Famiglia Mazzarrini lancia la criptovaluta Bitwino

Il gruppo vinicolo Famiglia Mazzarrini progetta una criptovaluta da offrire al pubblico - e soprattutto ai clienti americani che già comprano bottiglie di vino dell'azienda - per finanziare un grande progetto di formazione dei giovani ai mestieri della campagna.

La moneta digitale si chiamerà BitWino e sarà negoziata sulla piattaforma Ethereum. Si potrà acquistare investendo una cifra minima di 500 euro «senza alcun rischio di perdere soldi», garantisce il patron Marco Mazzarrini, 58 anni, di Certaldo (Firenze), che possiede con la moglie Adriana e i figli Gloria, Raoul e Amedeo le tenute vinicole di Poggio Amorelli a Castellina in Chianti, Poggio ai Laghi a Monteriggioni, i vitigni Poggio Barbone a Magliano in Toscana e l'Acetaia Mazzarrini a Modena, dove produce aceto balsamico Dop e Igp.

«Nel caso un investitore decida di recedere dall'operazione e di vendere i BitWino - spiega l'imprenditore - mi impegno a dargli l'equivalente di quanto investito in bottiglie di vino delle mie tenute, annullando di fatto il rischio».

Il progetto punta in alto, a raccogliere almeno 1 milione di euro per assumere giovani - 10-15 nella fase iniziale - da formare al lavoro in campagna: si partirà dalla figura (e dalle competenze) dell'operaio agricolo perché, secondo Mazzarrini, è indispensabile per costruirsi una carriera nel settore. Le candidature si possono inviare alla mail info@bitwino.com.

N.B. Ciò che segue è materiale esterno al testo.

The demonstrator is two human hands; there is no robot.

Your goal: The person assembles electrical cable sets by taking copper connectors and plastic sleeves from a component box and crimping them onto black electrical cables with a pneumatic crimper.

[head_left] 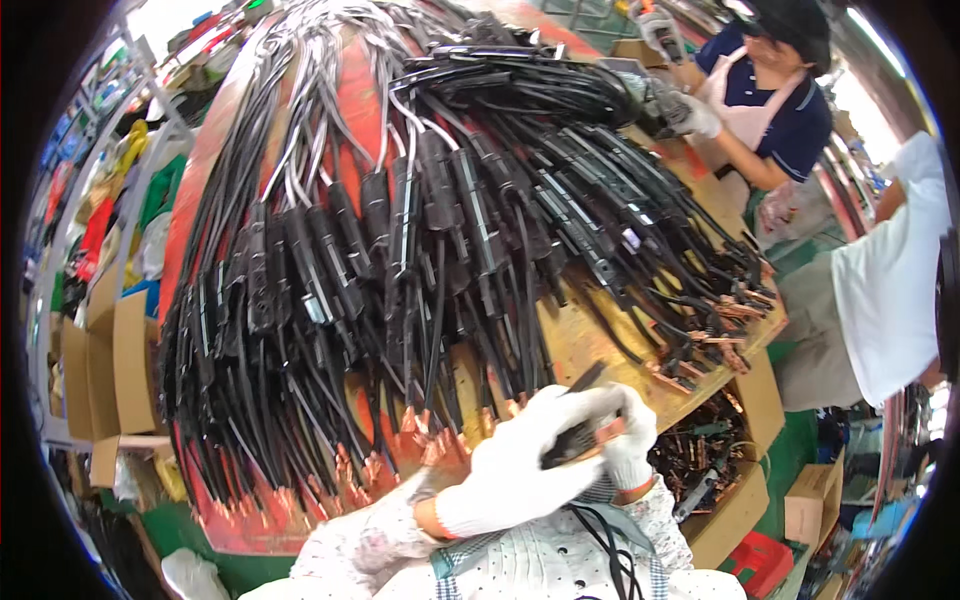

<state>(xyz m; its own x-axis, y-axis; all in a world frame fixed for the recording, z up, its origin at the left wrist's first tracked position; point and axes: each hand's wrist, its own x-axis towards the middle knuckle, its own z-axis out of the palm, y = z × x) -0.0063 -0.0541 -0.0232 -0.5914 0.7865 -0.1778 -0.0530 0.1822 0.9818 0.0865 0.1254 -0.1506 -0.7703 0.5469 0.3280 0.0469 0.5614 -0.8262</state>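
Note:
My left hand (520,465) and my right hand (628,432), both in white cloth gloves, are closed together on a black cable connector (575,440) with a copper end, close to my chest. Its black cable (605,535) hangs down over my patterned shirt. Just beyond my hands, a big pile of black cables (420,240) with connectors and bare copper ends covers the wooden worktable (585,345).
A co-worker in a dark shirt and pale apron (765,100) handles cables at the far right corner; another person in white (890,290) stands at right. A cardboard box of scrap parts (715,460) sits below the table edge. Cardboard boxes (120,360) stand left.

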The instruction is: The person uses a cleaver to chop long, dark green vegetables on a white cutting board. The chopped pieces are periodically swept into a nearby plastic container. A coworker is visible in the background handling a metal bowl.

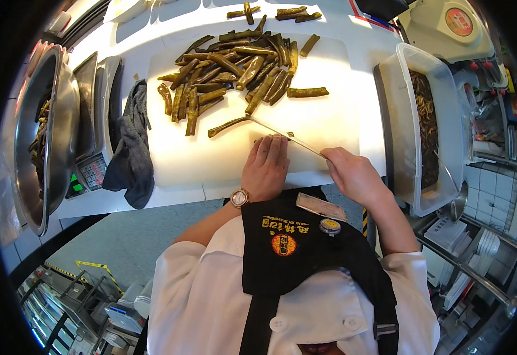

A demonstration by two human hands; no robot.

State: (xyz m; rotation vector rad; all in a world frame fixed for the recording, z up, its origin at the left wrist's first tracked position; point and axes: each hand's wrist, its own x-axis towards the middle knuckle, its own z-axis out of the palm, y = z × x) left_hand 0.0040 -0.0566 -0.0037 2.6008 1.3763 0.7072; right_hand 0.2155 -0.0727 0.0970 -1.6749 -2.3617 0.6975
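Observation:
My right hand [354, 174] is closed around a knife [288, 136], seen almost edge-on as a thin, pale metal line slanting to the upper left. Its far end meets a single glossy brown-green stalk piece [227, 126]. Close to the blade, my left hand [265, 168] presses down with its fingers together. Dark bits show by those fingertips; whatever lies under them is mostly hidden. Both hands are at the near part of a white cutting board [329, 127]. Beyond them lies a heap of cut brown-green stalk pieces [229, 65].
At left are a crumpled dark cloth [133, 142], a scale [90, 171] and a large metal bowl [51, 160] with stalk pieces inside. A clear plastic tub [409, 171] with dark food stands right, a ladle [459, 201] at its side. The table's near edge runs before me.

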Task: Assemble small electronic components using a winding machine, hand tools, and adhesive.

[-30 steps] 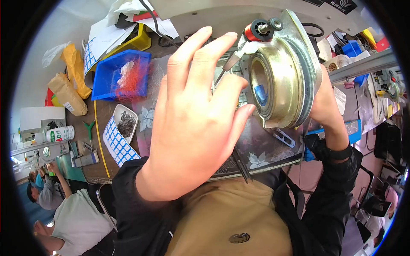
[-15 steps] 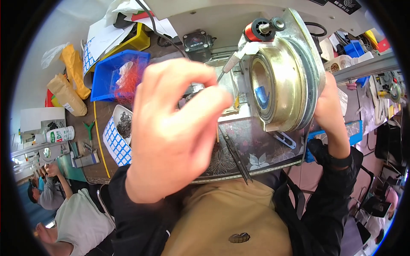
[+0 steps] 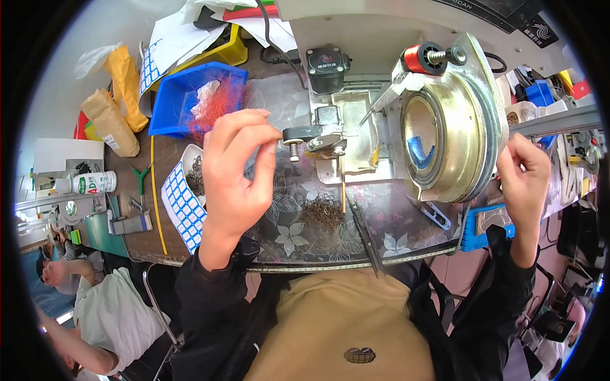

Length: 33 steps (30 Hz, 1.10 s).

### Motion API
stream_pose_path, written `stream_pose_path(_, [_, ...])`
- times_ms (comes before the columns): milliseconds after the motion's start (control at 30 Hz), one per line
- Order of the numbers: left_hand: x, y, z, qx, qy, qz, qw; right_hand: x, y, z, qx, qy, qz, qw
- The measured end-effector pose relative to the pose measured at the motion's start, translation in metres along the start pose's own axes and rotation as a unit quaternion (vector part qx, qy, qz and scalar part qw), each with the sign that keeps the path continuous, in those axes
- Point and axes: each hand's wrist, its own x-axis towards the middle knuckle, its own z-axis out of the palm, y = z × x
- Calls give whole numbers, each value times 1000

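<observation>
My left hand (image 3: pixel 238 178) is closed, thumb and forefinger curled together beside the left end of a black lever (image 3: pixel 301 133) on a small metal clamp (image 3: pixel 329 141). What its fingertips hold, if anything, is too small to make out. At the right edge of a big brass-coloured ring (image 3: pixel 455 133), my right hand (image 3: pixel 526 181) has its fingers curled in, and their contents cannot be made out. A spool of red thread (image 3: pixel 416 58) is mounted above the ring. A pointed metal guide (image 3: pixel 384 100) slants down from near the spool toward the clamp.
Black tweezers (image 3: pixel 365 235) lie across the table's front edge near a pile of small hooks (image 3: pixel 323 211). To the left stand a white tray of hooks (image 3: pixel 195 174) and a blue bin (image 3: pixel 168 98) holding red fibres. A co-worker (image 3: pixel 121 311) sits at far left.
My left hand has dropped away from the camera, down beside the clamp's lever. My right hand has come more into sight at the ring's right edge. The whole view has shifted slightly.
</observation>
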Motion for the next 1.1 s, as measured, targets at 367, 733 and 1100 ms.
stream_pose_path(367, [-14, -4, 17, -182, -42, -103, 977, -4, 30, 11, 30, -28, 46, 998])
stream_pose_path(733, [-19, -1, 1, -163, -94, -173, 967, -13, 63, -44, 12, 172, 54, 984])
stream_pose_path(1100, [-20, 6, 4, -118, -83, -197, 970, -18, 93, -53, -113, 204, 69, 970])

«C'è bisogno di un cambiamento radicale nel mondo vitivinicolo, a partire dai ritmi di lavoro che devono essere più lenti per dare la giusta attenzione alle piante», afferma l'imprenditore che nel 2019 ha fatturato 5 milioni di euro, scesi a 1,6 milioni l'anno scorso a causa del Covid e del blocco dell'enoturismo. «Bisogna costruire un futuro sostenibile che possa guardare alla qualità», aggiunge.

L'offerta della criptovaluta BitWino partirà tra poche settimane. Il progetto di formazione dei giovani, battezzato 'Metodo nuovo', è aperto ad altre aziende che, per aderire, dovranno impegnarsi su quattro punti: assumere giovani; adottare tecniche e ritmi di lavoro sostenibili; fornire proprie bottiglie qualora l'investitore decida di recedere; accettare criptovalute (Bitcoin, Ethereum e Bitwino) come metodo di pagamento dei propri vini.